Scirrhous gastric cancer is often accompanied by metastasis to the peritoneum and/or lymph nodes, resulting in the highest mortality rate among gastric cancers. Mechanisms involved in gastric cancer metastasis are not fully clarified because metastasis involves multiple steps and requires the accumulation of altered expression of many different genes. Thus, independent analysis of any single gene would be insufficient to understand all of the aspects of gastric cancer metastasis. In this study, we performed global analysis on differential gene expression of a scirrhous gastric cancer cell line (OCUM-2M) and its derivative sublines with high potential for metastasis to the peritoneal cavity (OCUM-2MD3) and lymph nodes (OCUM-2MLN) in a nude mice model. By applying a high-density oligonucleotide array method, expression of approximately 6800 genes was analyzed, and selected genes were confirmed by the Northern blot method. In our observations in OCUM-2MD3 cells, 12 genes were up-regulated, and 20 genes were down-regulated. In OCUM-2MLN cells, five genes were up-regulated, and five genes were down-regulated. The analysis revealed two functional gene clusters with altered expression: (a) down-regulation of a cluster of squamous cell differentiation marker genes such as small proline-rich proteins [SPRRs (SPRR1A, SPRR1B, and SPRR2A], annexin A1, epithelial membrane protein 1, cellular retinoic acid-binding protein 2, and mesothelin in OCUM-2MD3 cells; and (b) up-regulation of a cluster of antigen-presenting genes such as MHC class II (DP, DR, and DM) and invariant chain (II) in OCUM-2MLN cells through up-regulation of CIITA (MHC class II transactivator). We then analyzed six gastric cancer cell lines by Northern blot and observed preferential up-regulation of trefoil factor 1, alpha-1-antitrypsin, and galectin 4 and down-regulation of cytidine deaminase in cells prone to peritoneal dissemination. Genes highly correlated with invasion or peritoneal dissemination of gastric cancer, such as E-cadherin or integrin beta4, were down-regulated in both of the derivative cell lines analyzed in this study. This is the first demonstration of global gene expression analysis of gastric cancer cells with different metastatic potentials, and these results provide a new insight in the study of human gastric cancer metastasis.

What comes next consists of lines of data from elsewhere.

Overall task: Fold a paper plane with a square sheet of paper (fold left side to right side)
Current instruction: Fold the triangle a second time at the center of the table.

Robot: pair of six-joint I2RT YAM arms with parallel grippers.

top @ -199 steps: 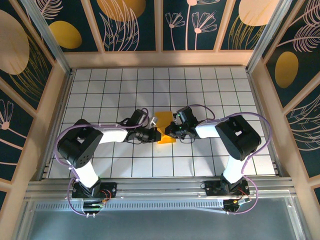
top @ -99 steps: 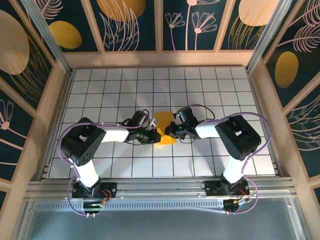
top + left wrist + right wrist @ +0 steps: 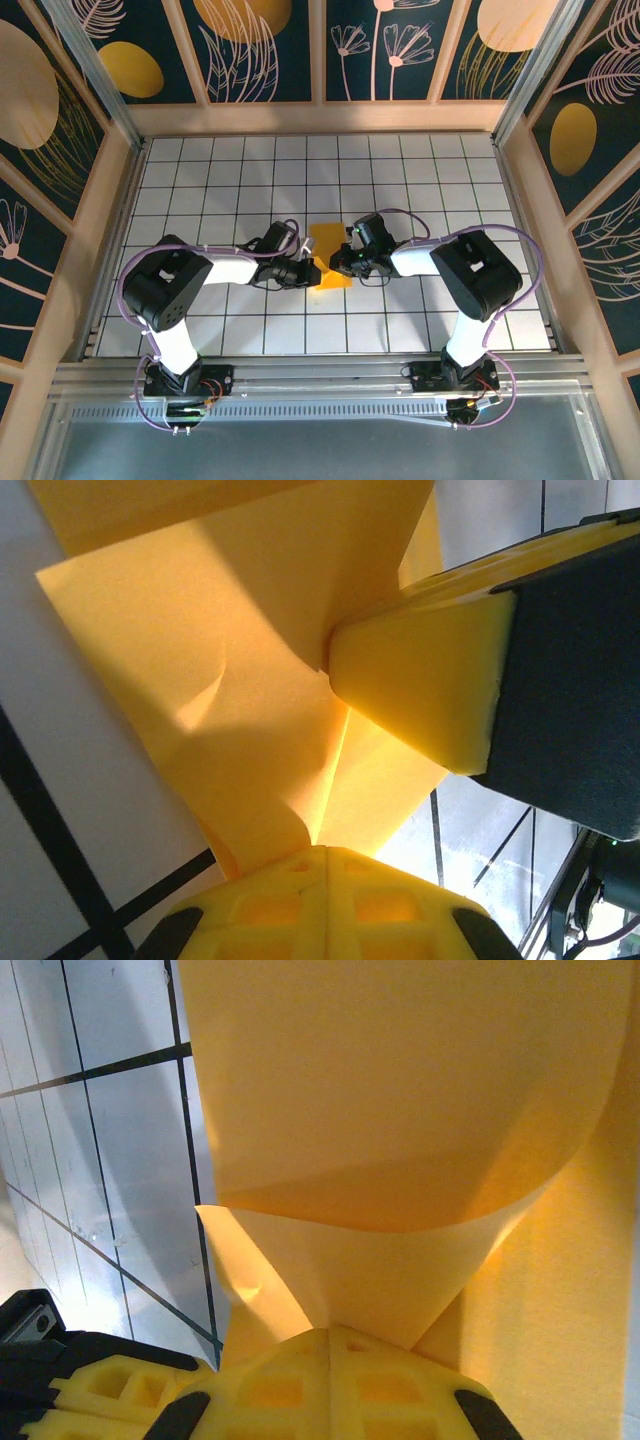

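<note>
Left pincer [image 3: 308, 268] and right pincer [image 3: 338, 263] are each clamped on the orange sheet [image 3: 328, 248], which lies between them. Top view shows the pincers close together over the surface [image 3: 200, 180]. Wrist views add the sheet bowing, creased, out of each clamp.

The overhead view is evenly bright and sharp, with soft shadows on the white gridded table [image 3: 200, 180]. Both wrist views are blurred at close range; the thin orange-yellow sheet of paper [image 3: 200, 670] glows backlit, the table beside it glaring.
</note>
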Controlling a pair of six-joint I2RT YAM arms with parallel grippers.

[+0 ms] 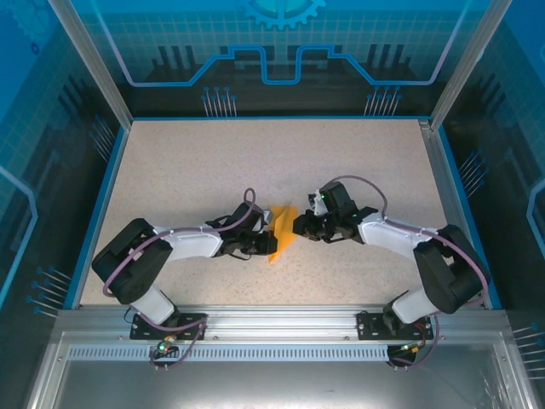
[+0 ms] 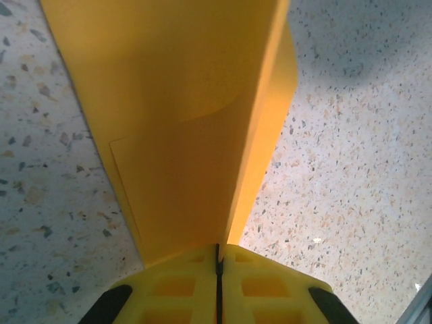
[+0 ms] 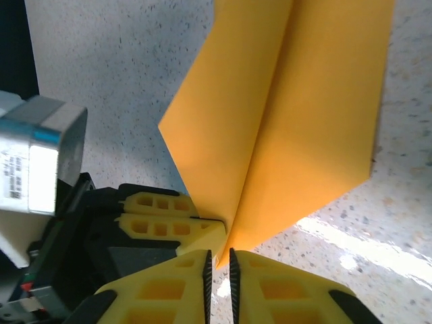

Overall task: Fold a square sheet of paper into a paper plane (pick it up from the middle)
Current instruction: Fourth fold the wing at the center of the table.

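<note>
The square sheet of paper point(image 1: 281, 232) is bright orange and folded into an angular paper plane shape with a centre crease. It is held up off the table's middle between both arms. My left gripper point(image 2: 218, 253) is shut on the paper's point(image 2: 189, 121) folded edge, with flaps rising on either side. In the right wrist view the paper point(image 3: 304, 115) spreads as two panels from a crease. Its lower tip reaches the mouth of my right gripper point(image 3: 217, 260), whose jaws stand a narrow gap apart with table showing between them. The left gripper's yellow fingers point(image 3: 162, 216) sit just left of that tip.
The speckled beige table point(image 1: 213, 162) is ringed by a blue rim and clear enclosure walls point(image 1: 111, 77). A metal rail point(image 1: 281, 319) with both arm bases runs along the near edge. The two arms point(image 1: 170, 243) point(image 1: 409, 234) meet at the centre.
</note>
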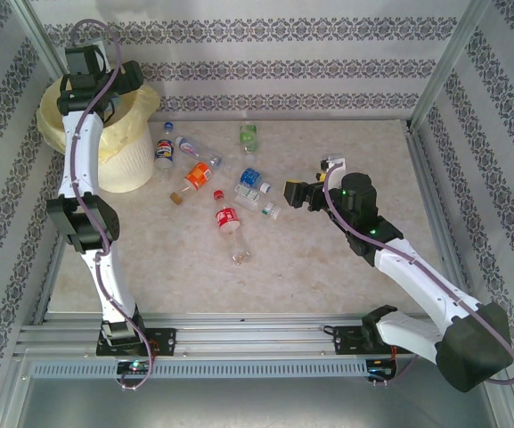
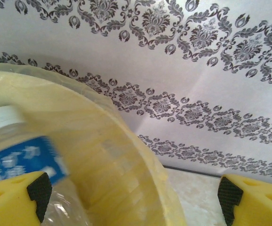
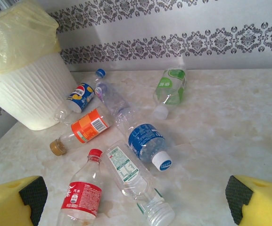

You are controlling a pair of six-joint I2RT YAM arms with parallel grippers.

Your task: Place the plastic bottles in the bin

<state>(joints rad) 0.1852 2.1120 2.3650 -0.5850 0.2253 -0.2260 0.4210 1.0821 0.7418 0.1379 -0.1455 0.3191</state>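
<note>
- Under our wide-open left claw (image 2: 133,195), a blue-labelled bottle (image 2: 20,157) lies inside the bin (image 2: 126,150).
- Ahead of our open right claw (image 3: 136,200), bottles (image 3: 147,141) lie on the marbled tabletop (image 3: 230,127).

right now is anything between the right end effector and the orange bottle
Yes. The white-capped blue bottle and a clear bottle lie side by side between the open right end effector and the orange bottle.
</note>
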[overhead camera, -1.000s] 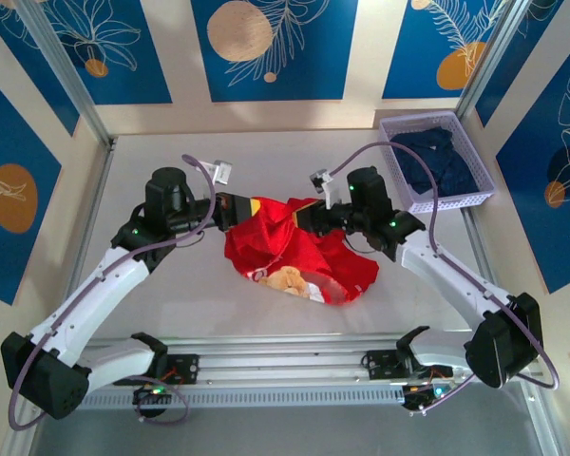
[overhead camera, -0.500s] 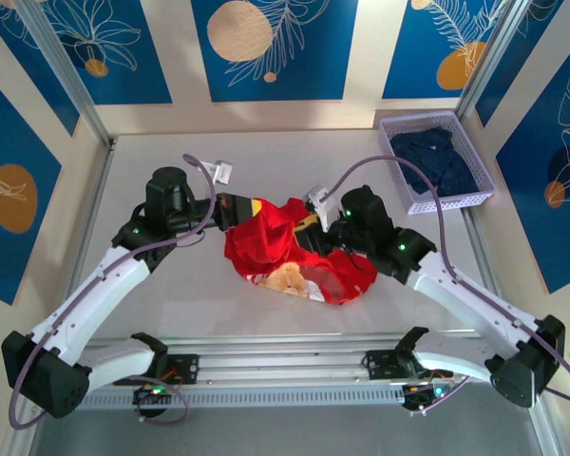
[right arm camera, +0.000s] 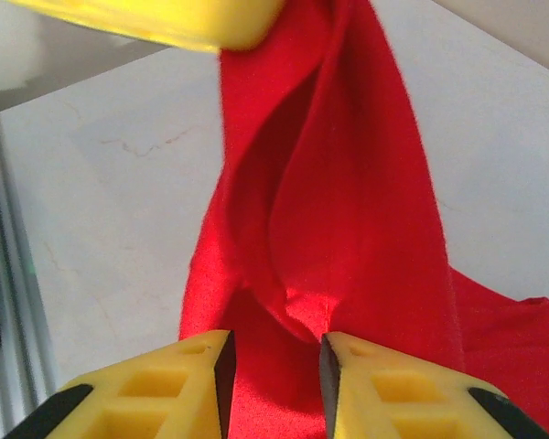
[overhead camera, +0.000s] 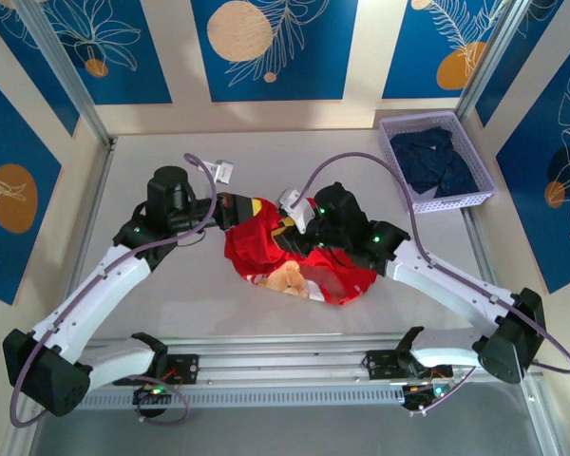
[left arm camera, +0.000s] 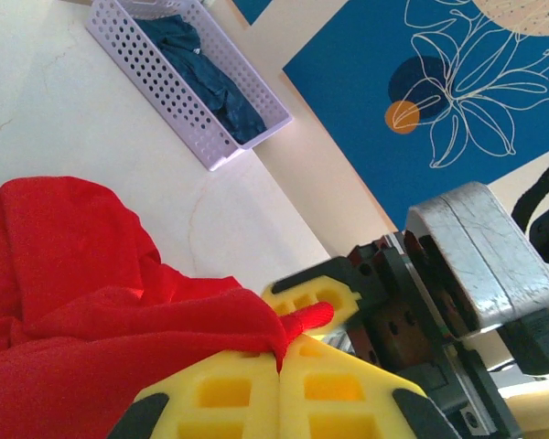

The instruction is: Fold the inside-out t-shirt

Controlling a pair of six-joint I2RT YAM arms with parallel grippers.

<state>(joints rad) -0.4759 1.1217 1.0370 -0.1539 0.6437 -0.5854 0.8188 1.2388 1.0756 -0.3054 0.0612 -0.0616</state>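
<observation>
1. The inside-out t-shirt (overhead camera: pixel 252 249) is being kept bunched in a heap on the white table (overhead camera: pixel 171 294). It is well apart from the lavender perforated basket (overhead camera: pixel 456 201), on the basket's side toward the arm bases and the left arm.
2. A tan-and-white printed picture (overhead camera: pixel 287 278) is being shown on the part of the heap lying farthest from the basket's back wall.
3. The left gripper (left arm camera: pixel 280 346) is being held fully closed. A thin fold of red cloth is being pinched between its yellow pads, at the edge of the heap away from the basket.
4. The right gripper (right arm camera: pixel 274 352) is being held just on the basket side of the left one. Its jaws are parted by a narrow gap, and a hanging red fold is being seen through that gap. No pinch on the cloth is being shown.
5. The shirt is being judged light, soft and limp. No shape is being held by the cloth itself, so any unsupported part is expected to sag and drag.
6. Slipping is being judged unlikely on a firm pinch, and breakage is not being considered a risk.
7. A hold is being advised on a hem, a shoulder seam or a sleeve edge, with one layer being taken and not a thick bunch.
8. The dark navy clothing (overhead camera: pixel 437 157) in the basket is being excluded from the task.
</observation>
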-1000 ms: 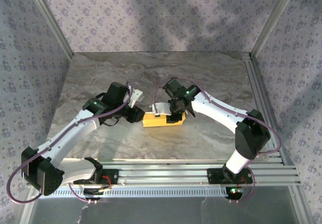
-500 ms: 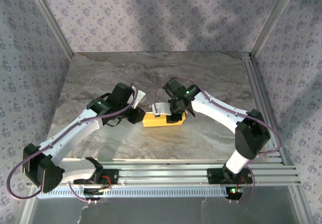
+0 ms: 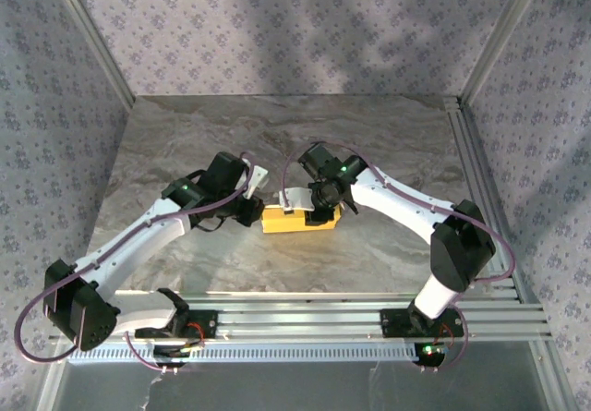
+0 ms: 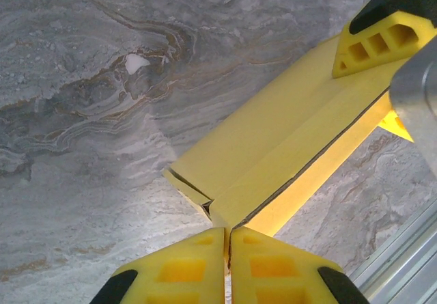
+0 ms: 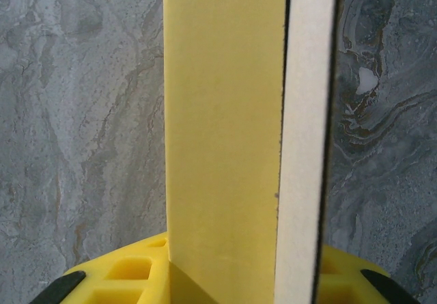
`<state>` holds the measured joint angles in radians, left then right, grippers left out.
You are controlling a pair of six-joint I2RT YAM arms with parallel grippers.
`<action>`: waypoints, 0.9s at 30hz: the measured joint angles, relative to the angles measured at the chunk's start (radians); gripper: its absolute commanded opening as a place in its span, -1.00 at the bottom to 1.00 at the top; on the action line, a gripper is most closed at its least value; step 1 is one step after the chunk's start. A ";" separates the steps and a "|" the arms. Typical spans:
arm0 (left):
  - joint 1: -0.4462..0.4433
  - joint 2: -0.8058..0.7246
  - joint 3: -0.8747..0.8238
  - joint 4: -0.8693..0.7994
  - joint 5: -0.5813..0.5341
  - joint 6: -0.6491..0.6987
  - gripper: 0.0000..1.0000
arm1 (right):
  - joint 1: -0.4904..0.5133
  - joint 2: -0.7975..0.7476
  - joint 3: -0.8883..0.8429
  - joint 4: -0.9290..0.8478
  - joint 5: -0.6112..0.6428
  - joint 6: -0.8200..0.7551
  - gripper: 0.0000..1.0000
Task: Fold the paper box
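Lying on the grey marbled table [image 3: 388, 245], the paper box [image 3: 297, 220] is found between the left tool [image 3: 251, 210] and the right tool [image 3: 320, 210]. Its yellow face is turned up, and a white flap [image 3: 295, 199] is raised along the side away from the arm bases. The table is closed in by patterned walls [image 3: 277, 32] beyond the tools and to both sides of them, and an aluminium rail [image 3: 314, 314] is set behind them at the near edge. A pale spot [image 4: 136, 62] in the marbling is seen ahead of the left tool and to its left.

The left tool's two yellow fingers [image 4: 181, 273] are pressed together, with nothing visible between them. The box's open corner lies just ahead of their tips; whether it is touched cannot be told. The far end of the box from this tool is taken up by the right tool, one finger of which is laid on the top panel.

The right tool is closed on the box. A yellow panel and the white flap's edge run out from between its fingers [image 5: 116, 277], which are kept partly apart by the card.

The left arm [image 3: 138, 235] is stretched low from its base, its forearm slanted toward the box's left end. The right arm [image 3: 406, 203] is bent at the elbow and brought over the box's right end.
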<state>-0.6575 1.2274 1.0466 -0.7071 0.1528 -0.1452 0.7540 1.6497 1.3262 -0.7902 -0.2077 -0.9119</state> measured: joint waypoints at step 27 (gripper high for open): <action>0.001 -0.102 -0.196 0.289 -0.015 -0.256 -1.00 | -0.010 0.012 0.008 0.000 0.005 0.021 -0.50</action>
<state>-0.6567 1.1255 0.8509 -0.4179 0.1375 -0.4007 0.7437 1.6619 1.3342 -0.7898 -0.2024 -0.8913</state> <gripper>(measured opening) 0.044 0.285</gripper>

硬癌性胃癌常伴有腹膜和/或淋巴结转移,导致其成为胃癌中死亡率最高的类型。胃癌转移所涉及的机制尚未完全阐明,因为转移涉及多个步骤,且需要多种不同基因的表达改变不断积累。因此,仅对任何单个基因进行独立分析,不足以全面了解胃癌转移的所有方面。在本研究中,我们在裸鼠模型中,对一种硬癌性胃癌细胞系(OCUM-2M)及其向腹腔(OCUM-2MD3)和淋巴结(OCUM-2MLN)转移潜力高的衍生亚系进行了基因表达差异的全局分析。通过应用高密度寡核苷酸阵列方法,分析了约6800个基因的表达情况,并通过Northern印迹法对所选基因进行了验证。在我们对OCUM-2MD3细胞的观察中,有12个基因上调,20个基因下调。在OCUM-2MLN细胞中,有5个基因上调,5个基因下调。分析揭示了两个表达改变的功能基因簇:(a)在OCUM-2MD3细胞中,一组鳞状细胞分化标志物基因下调,如富含脯氨酸的小分子蛋白[SPRRs(SPRR1A、SPRR1B和SPRR2A)]、膜联蛋白A1、上皮膜蛋白1、细胞视黄酸结合蛋白2和间皮素;(b)在OCUM-2MLN细胞中,通过上调CIITA(MHC II类反式激活因子),一组抗原呈递基因上调,如MHC II类分子(DP、DR和DM)和恒定链(II)。然后,我们通过Northern印迹法分析了6个胃癌细胞系,观察到三叶因子1、α1-抗胰蛋白酶和半乳糖凝集素4在易于腹膜播散的细胞中优先上调,而胞苷脱氨酶下调。在本研究分析的两个衍生细胞系中,与胃癌侵袭或腹膜播散高度相关的基因,如E-钙黏蛋白或整合素β4,均下调。这是首次对具有不同转移潜能的胃癌细胞进行全局基因表达分析,这些结果为人类胃癌转移的研究提供了新的见解。